4:19 am on Nov 1, 2005 (gmt 0)

I re-checked my logs and evidently these three spiders crawled everything on my site: all html files, css files, Thumbsdb files, every image (whether I was using it or not), and ran the query strings on all subdirectories and all image directories. Never looked at the robots.txt file. Should I be concerned?

Thanks,
Blair

Dijkgraaf

5:18 am on Nov 1, 2005 (gmt 0)

Well they are certainly badely behaved spiders, but as to whether you should be concerned, well that depends on what damage you think they can do to you. Also it is a bit the case closing the barn door after the horse has bolted now, but you may want to make some changes to your site to stop future occurences.

It is possibly for a spider to find everthing in a directory if there is no default page for that folder and directory browsing is enabled. This can be fixed by either putting a default page in that folder, or by changing a configuration setting for that web site/server that dissallows directory browsing.

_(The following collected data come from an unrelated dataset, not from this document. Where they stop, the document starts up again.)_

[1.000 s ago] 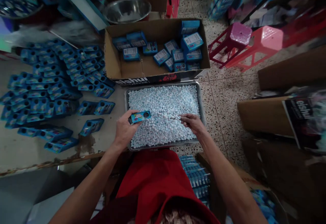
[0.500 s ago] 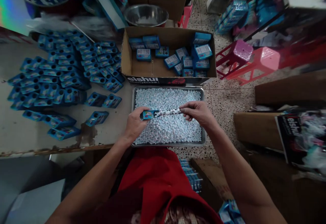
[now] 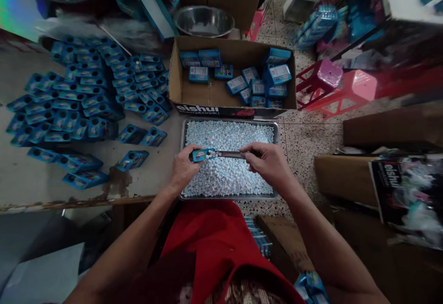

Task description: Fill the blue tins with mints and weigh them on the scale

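A pale worktop (image 3: 20,170) is seen at the left, largely covered by rows of blue boxes (image 3: 100,128) with dark round openings. Beside it, an open cardboard carton (image 3: 199,95) marked "eishui" is loosely stocked with more blue boxes. Against its near side, a shallow metal tray (image 3: 276,175) is set. Above the tray, the scoop (image 3: 230,154), slim and trough-like, is gripped at its end by the right hand (image 3: 266,160), fingers pinched together. Its tip is held at the open end of a narrow blue packet (image 3: 199,156), around which the left hand's (image 3: 183,169) fingers are closed. White and pale-blue pellets (image 3: 221,181) are spread through the tray, and a few are gathered where scoop and packet meet
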Motion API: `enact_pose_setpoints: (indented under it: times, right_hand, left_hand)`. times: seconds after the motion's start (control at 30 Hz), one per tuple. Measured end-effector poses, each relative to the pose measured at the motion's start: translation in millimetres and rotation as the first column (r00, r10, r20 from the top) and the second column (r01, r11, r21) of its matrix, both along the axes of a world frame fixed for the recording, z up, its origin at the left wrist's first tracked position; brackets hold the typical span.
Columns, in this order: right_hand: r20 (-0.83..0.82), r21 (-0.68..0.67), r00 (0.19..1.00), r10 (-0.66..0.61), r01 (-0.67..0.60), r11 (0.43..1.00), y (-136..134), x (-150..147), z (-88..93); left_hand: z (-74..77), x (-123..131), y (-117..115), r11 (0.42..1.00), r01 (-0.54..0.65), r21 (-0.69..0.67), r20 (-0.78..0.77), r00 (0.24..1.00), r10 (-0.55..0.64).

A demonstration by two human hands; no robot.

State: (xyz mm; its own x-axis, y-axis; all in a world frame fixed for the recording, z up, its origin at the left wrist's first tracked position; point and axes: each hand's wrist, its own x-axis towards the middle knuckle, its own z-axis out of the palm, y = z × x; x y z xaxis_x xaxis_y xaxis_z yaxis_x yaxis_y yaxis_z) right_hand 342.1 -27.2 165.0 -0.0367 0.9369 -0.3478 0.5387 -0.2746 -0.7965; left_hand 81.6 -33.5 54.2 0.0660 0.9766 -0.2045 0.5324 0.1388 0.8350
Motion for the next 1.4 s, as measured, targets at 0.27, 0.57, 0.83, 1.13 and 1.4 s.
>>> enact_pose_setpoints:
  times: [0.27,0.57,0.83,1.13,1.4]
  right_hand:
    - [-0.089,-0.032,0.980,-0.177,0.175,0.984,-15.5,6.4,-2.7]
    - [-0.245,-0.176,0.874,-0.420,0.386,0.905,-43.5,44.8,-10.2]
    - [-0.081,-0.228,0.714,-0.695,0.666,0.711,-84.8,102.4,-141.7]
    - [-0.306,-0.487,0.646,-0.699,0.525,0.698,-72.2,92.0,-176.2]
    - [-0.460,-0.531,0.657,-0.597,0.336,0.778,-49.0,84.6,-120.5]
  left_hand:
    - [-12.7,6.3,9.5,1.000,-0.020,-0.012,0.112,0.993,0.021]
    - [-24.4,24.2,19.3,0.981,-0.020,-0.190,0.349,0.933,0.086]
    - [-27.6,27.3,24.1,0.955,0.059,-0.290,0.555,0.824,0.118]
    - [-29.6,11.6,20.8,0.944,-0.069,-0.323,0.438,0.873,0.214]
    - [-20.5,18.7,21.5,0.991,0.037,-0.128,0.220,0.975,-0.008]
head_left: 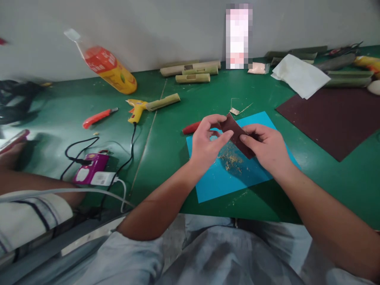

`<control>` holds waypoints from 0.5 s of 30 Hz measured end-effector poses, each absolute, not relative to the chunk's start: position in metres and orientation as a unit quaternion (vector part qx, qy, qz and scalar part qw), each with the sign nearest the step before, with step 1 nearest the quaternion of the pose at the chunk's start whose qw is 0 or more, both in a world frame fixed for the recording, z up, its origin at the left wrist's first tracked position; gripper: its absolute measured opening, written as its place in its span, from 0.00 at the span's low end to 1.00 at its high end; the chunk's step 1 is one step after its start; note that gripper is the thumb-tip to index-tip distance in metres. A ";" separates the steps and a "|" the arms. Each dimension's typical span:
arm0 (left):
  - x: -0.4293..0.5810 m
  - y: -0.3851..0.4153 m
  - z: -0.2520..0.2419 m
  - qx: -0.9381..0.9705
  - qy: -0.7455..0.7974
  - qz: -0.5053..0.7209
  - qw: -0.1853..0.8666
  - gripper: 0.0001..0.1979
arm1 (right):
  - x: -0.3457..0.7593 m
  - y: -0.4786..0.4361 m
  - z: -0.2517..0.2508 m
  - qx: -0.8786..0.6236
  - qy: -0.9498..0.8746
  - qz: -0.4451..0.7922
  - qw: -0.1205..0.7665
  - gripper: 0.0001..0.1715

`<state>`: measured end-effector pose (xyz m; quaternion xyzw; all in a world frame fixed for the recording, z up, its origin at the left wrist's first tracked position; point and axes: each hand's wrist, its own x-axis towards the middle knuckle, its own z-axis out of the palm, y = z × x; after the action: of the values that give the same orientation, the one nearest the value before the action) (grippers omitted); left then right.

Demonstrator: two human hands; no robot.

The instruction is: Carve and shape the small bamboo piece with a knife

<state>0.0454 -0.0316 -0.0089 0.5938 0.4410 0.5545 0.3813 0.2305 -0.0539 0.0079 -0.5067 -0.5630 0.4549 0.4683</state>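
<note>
A small strip of dark brown sandpaper (240, 138) is held up at a slant between my two hands. My left hand (210, 136) pinches its upper left end, thumb in front and fingers curled behind. On its right side, my right hand (265, 144) grips it between thumb and bent fingers. Whether something lies behind the strip is hidden. Below spreads a blue sheet (208, 186) with tan dust and shavings (232, 161) on it. A red handle-like object (190, 128) sticks out beside my left hand. Past the strip lies a small pale scrap (234, 111) with thin slivers.
A large sandpaper sheet (332, 122) and white paper (299, 75) lie right. Cut bamboo pieces (192, 78) line the wall. Leftward are a yellow glue gun (137, 110), red utility knife (99, 117), juice bottle (109, 69) and purple power strip (91, 168) with cords. Another person's arm (35, 182) is far left.
</note>
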 end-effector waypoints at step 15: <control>0.046 -0.041 -0.003 0.634 0.474 0.501 0.350 0.09 | 0.229 -0.058 0.009 -0.550 -0.587 0.344 0.485 0.07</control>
<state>0.0460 -0.0409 -0.0029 0.6340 0.4742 0.5009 0.3498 0.2286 -0.0575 0.0093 -0.5502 -0.5866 0.3438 0.4847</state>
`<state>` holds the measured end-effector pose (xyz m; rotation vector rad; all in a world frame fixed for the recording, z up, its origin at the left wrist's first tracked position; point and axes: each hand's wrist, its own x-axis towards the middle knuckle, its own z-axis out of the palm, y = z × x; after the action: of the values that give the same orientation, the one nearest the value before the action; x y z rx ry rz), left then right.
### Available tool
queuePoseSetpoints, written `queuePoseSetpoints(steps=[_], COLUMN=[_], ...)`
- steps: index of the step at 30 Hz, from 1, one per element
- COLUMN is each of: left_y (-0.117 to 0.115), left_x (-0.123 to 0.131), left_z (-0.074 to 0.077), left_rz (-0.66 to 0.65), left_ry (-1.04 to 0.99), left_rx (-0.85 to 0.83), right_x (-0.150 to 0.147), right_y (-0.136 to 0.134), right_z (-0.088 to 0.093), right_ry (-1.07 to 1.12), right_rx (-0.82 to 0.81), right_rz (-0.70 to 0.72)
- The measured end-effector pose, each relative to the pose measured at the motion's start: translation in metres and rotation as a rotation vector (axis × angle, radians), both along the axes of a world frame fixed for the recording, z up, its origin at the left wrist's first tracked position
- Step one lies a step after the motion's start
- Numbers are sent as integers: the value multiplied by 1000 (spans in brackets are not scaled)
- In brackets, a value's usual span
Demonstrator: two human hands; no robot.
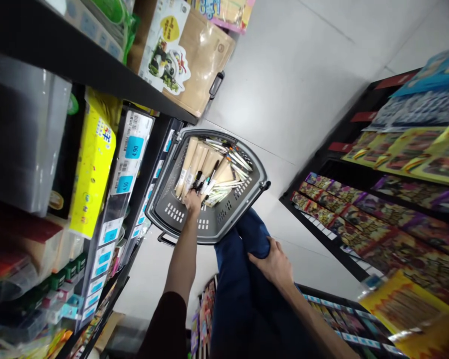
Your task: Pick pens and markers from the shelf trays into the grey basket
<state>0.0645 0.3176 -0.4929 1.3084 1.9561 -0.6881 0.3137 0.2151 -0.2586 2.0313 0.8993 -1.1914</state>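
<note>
A grey plastic shopping basket (213,234) stands on the pale floor in front of me. It holds beige paper-wrapped packs (194,159) and several pens and markers (234,162). My left hand (192,202) reaches into the basket, its fingers closed round a small bunch of markers (204,183) with black and teal caps. My right hand (273,264) lies on my knee in blue jeans (252,237), fingers spread over the cloth, holding nothing.
A dark shelf unit on the left carries price tags (133,147), a yellow box (92,172) and small goods. A brown paper bag (202,60) sits on the shelf above the basket. Shelves of colourful packets (377,219) line the right. White tiled floor (303,75) lies between.
</note>
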Motion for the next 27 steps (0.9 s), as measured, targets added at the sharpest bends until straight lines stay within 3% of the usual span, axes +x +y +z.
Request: queuePoseSetpoints(steps=[10,13,16,18,21,24,27], left_y=[3,3,0,-4,-16,-34,-54], left_x=[-9,-17,-25,-28,-26,-16,-1], left_z=[0,10,34,60,119,196,280], left_rz=[2,-9,-18,-22,-25,-12,9], left_ry=[-90,-152,-190,-209,-265,-349,-439], left_rx=[2,15,60,93,127,160,198], right_x=[-5,-4,-4,-5,-10,-16,-24], right_y=[-3,-6,-11,-16,-23,-27,-23], right_z=[2,2,1,1,8,30,72], right_ry=[-11,-7,1,12,28,76,222], right_rx=[15,22,40,47,45,62,143], right_rz=[0,1,-7,-14,-18,-12,-23])
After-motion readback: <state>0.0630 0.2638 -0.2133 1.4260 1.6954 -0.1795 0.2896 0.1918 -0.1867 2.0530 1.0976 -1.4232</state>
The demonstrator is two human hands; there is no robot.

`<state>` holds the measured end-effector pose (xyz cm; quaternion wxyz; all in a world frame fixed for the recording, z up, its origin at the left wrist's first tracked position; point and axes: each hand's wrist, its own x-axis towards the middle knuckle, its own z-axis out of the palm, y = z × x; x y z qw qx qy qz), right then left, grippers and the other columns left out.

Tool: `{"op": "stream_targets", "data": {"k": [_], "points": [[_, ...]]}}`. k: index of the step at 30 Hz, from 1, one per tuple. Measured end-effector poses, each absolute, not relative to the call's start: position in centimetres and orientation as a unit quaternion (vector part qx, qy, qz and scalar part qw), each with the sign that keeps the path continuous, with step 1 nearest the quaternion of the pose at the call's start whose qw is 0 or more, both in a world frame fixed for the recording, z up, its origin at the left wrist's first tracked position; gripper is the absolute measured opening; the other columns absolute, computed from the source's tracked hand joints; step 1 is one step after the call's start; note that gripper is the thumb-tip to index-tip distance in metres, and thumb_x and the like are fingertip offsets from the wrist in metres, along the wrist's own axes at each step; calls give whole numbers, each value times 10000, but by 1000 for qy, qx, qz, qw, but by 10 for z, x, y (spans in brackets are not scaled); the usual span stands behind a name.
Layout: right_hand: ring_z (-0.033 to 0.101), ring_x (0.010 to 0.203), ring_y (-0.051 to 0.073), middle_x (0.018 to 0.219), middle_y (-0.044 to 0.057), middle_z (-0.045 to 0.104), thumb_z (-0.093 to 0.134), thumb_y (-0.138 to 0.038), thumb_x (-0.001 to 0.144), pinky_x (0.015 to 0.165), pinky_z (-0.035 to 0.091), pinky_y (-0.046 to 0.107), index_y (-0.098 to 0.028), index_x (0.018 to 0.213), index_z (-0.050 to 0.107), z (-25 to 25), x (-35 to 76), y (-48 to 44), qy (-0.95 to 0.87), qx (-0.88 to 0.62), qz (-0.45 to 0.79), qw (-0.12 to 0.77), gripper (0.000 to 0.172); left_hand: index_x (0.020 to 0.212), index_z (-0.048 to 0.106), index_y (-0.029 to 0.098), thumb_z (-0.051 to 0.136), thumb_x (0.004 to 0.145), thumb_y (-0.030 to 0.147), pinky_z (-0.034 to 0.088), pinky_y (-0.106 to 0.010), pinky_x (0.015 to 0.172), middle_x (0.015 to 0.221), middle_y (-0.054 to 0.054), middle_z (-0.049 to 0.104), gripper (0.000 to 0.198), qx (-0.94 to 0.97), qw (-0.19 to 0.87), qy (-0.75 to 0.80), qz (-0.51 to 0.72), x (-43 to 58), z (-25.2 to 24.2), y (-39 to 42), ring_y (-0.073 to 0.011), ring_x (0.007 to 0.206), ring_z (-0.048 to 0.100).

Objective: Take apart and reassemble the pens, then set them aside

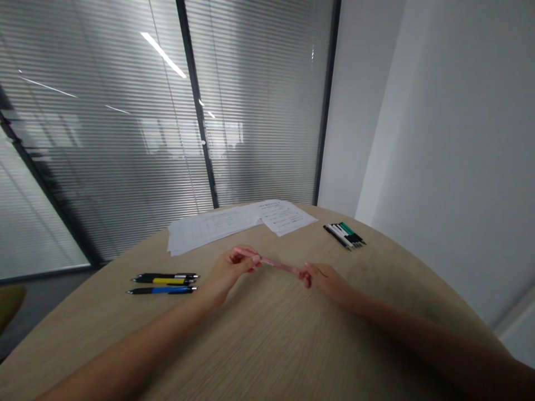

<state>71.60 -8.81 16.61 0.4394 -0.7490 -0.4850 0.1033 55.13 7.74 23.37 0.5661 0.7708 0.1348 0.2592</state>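
A slim pink pen (278, 265) is held between my two hands above the middle of the table, slanting down to the right. My left hand (236, 264) pinches its left part between thumb and fingers. At the opposite end, the fingertips of my right hand (320, 278) are closed on the tip. Fine detail on the pen is blurred. Left of my left hand lie a black and yellow pen (165, 280) and a black and blue pen (163, 290), roughly side by side with another black pen (167, 275).
Several pens in green, white and black lie in a tight group (345, 235) at the back right. Printed paper sheets (217, 225) overlap along the far edge of the round wooden table (259, 345). Behind it stands a glass wall with blinds (259, 139); a white wall (451, 167) is on the right.
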Motion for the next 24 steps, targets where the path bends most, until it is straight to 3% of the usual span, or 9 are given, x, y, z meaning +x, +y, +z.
{"op": "stream_targets", "data": {"k": [4,12,16,24], "points": [[450,436,89,455,-26,475,259,-435,845,501,369,221,-166,615,531,170,705,-86,-436,-705,239,505,447,697,579,141,633,608,348,430,-234,570,674,-16,589,232,727,605,153,286,550,228,67,-126,615,538],[370,370,57,434,-69,380,333,-354,809,387,277,183,-178,581,433,183,703,-89,-337,-596,387,617,305,683,620,154,714,515,305,444,-269,645,639,-13,632,245,690,647,196,260,552,214,70,-155,655,567],[272,294,35,402,-85,328,308,-362,824,312,146,175,-178,551,389,183,705,-90,-273,-621,409,611,339,696,624,157,730,514,300,439,-261,689,660,-5,646,254,670,679,187,236,552,208,69,-144,671,582],[289,275,31,372,-76,355,291,-386,837,296,152,166,-173,550,402,188,700,-90,-254,-689,397,550,374,713,608,158,740,501,291,435,-248,693,666,0,651,282,661,694,179,224,550,211,66,-130,670,583]]}}
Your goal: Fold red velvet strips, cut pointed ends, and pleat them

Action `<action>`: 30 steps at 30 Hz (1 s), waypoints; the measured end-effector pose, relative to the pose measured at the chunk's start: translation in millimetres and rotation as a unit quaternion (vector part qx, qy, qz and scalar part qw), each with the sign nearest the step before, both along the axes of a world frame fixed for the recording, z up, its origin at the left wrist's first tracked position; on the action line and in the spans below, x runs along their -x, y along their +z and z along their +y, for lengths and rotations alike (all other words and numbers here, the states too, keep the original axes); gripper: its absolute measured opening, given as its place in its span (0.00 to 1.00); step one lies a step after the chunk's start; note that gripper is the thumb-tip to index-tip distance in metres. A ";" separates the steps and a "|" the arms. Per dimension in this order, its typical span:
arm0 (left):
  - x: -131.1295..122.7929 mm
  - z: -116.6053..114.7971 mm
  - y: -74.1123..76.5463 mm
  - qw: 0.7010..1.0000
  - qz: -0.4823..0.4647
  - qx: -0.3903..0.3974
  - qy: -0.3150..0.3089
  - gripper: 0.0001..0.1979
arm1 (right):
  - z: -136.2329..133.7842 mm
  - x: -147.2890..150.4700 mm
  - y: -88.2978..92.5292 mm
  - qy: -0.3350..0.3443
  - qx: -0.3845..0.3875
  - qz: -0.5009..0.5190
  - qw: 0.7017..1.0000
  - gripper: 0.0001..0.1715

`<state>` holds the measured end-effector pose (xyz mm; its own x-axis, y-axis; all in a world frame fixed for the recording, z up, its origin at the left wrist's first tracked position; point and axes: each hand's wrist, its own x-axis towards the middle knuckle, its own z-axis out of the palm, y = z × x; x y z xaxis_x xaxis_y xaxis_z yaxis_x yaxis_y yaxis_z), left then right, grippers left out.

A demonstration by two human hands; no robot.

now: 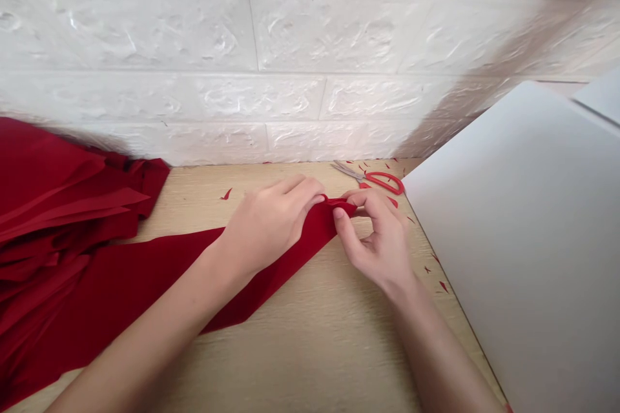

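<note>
A long strip of red fabric (145,277) lies across the wooden table (314,335), running from the lower left to its tip near the centre. My left hand (271,222) rests on the strip's end with fingers curled, pinching the tip. My right hand (380,239) faces it, thumb and forefinger pinched on the same red tip. Both hands meet at the fabric's end, which looks folded over between the fingers.
A heap of red fabric (58,200) lies at the left against the white brick wall (290,45). Red-handled scissors (378,178) lie behind my right hand, with small red scraps scattered around. A large white board (533,239) covers the right side.
</note>
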<state>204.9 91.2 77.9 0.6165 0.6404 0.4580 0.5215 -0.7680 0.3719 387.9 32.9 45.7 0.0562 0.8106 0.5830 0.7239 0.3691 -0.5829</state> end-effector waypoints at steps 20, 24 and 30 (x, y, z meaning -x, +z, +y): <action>0.4 -0.5 15.1 0.964 -0.133 0.215 0.077 0.08 | 0.7 15.8 0.7 0.035 0.083 0.372 0.924 0.16; -2.5 -1.6 17.3 0.950 -0.138 0.265 0.088 0.09 | -0.7 18.1 2.6 0.022 0.077 0.365 0.928 0.15; -1.6 -2.9 19.8 0.958 -0.131 0.246 0.075 0.09 | -2.9 18.9 -0.9 0.004 0.038 0.341 0.939 0.14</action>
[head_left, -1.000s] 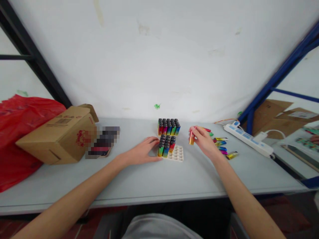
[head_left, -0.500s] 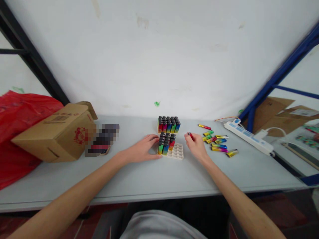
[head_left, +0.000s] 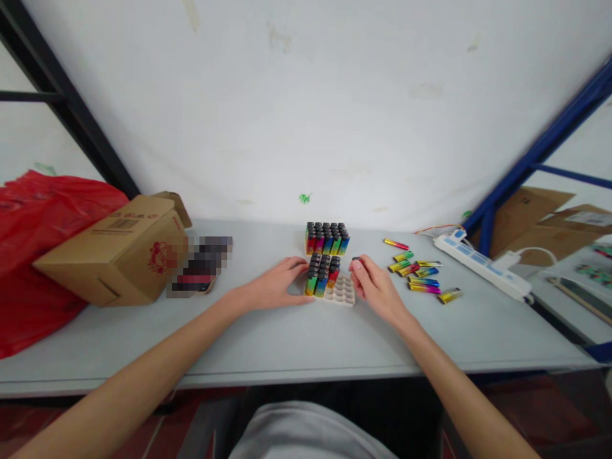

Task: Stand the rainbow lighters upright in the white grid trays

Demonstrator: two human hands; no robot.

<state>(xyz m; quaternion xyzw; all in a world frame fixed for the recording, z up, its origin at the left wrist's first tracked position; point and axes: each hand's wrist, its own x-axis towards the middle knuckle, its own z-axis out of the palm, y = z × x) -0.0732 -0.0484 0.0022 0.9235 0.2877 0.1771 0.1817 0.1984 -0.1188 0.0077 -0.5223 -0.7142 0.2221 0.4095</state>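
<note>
A pale tray point(head_left: 345, 294) with round holes holds upright multicoloured lighters point(head_left: 322, 280) in its left part; its right part shows bare holes. My left hand point(head_left: 278, 285) is spread at the tray's left side, thumb by the front corner and fingers beside the lighters. Just right of the tray, my right hand point(head_left: 373, 285) is closed on a lighter point(head_left: 356, 259), of which only the dark top shows. Behind the tray stands a full block of upright lighters point(head_left: 327, 239). Several loose lighters point(head_left: 415, 269) lie on the table to the right.
On the left are a cardboard box point(head_left: 115, 252), a red bag point(head_left: 43, 255) and a blurred-out item point(head_left: 201, 264). A white power strip point(head_left: 482, 266) with cables lies at the right, near a blue metal frame point(head_left: 488, 223). The table point(head_left: 287, 344) meets a white wall.
My right hand has moved slightly left, closer to the tray, and turned, so less of its lighter shows. My left hand stays beside the tray. The whole view has shifted slightly.
</note>
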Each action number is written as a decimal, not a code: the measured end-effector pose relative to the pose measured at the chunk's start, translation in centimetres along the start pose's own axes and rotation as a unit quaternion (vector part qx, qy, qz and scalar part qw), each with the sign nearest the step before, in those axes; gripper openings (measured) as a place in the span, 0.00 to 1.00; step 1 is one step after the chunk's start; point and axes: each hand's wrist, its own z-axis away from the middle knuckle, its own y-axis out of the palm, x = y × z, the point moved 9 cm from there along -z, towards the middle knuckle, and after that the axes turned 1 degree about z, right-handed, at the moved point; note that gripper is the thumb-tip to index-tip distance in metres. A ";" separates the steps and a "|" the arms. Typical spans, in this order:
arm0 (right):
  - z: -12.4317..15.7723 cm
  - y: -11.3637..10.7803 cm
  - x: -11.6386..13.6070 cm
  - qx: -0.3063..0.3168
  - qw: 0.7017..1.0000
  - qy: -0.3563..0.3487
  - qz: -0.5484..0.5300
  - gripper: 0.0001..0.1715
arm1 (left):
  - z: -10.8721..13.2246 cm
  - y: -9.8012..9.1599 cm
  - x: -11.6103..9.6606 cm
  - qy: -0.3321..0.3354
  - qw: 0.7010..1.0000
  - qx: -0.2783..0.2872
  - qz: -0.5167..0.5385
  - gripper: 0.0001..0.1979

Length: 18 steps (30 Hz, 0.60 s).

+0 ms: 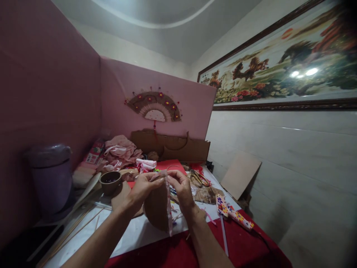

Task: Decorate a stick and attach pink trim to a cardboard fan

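Above the table, my left hand (142,190) grips a rounded piece of brown cardboard (156,212) near its top, thumb laid along the upper edge. A pale pink fabric strip (169,214) runs down the cardboard's straight right edge. My right hand (180,186) pinches that edge at the top, with thumb and index finger closed on the strip. Both hands are close together, and the cardboard hangs upright below them. Behind them lies a red sheet (173,165), partly covered by the fingers.
A flower-patterned glue gun (232,213) with a glue stick lies at the right, near gold-handled scissors (199,178). On the left are a brown cup (110,182), thin wooden sticks (74,232) and crumpled pink cloth (121,149). A decorated fan (156,115) hangs behind.
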 end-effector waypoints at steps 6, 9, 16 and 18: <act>0.2 0.4 0.1 0.022 0.998 0.017 -0.060 0.06 | 0.2 0.4 0.0 -0.015 1.000 0.018 0.005 0.12; 0.2 0.4 0.4 0.020 0.997 0.010 -0.072 0.05 | 0.4 0.7 -0.4 -0.022 0.999 0.027 0.004 0.12; 0.1 0.4 0.5 0.028 0.997 0.004 -0.074 0.04 | 0.3 0.5 -0.9 0.006 0.999 0.021 -0.044 0.14; 0.1 0.6 0.4 0.040 0.997 0.006 -0.073 0.04 | 0.3 0.5 -1.0 0.018 0.998 0.016 -0.059 0.14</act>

If you want to stop bad bots spidering your web site you can implement a bot trap with automatic banning, there are various web sites and also threads on this bulletin board that tell you how to create those.
Currently I haven't bothered with this on my site, although I do have one page that is part of Project Honeypot, which looks to trap e-mail harvesting bots.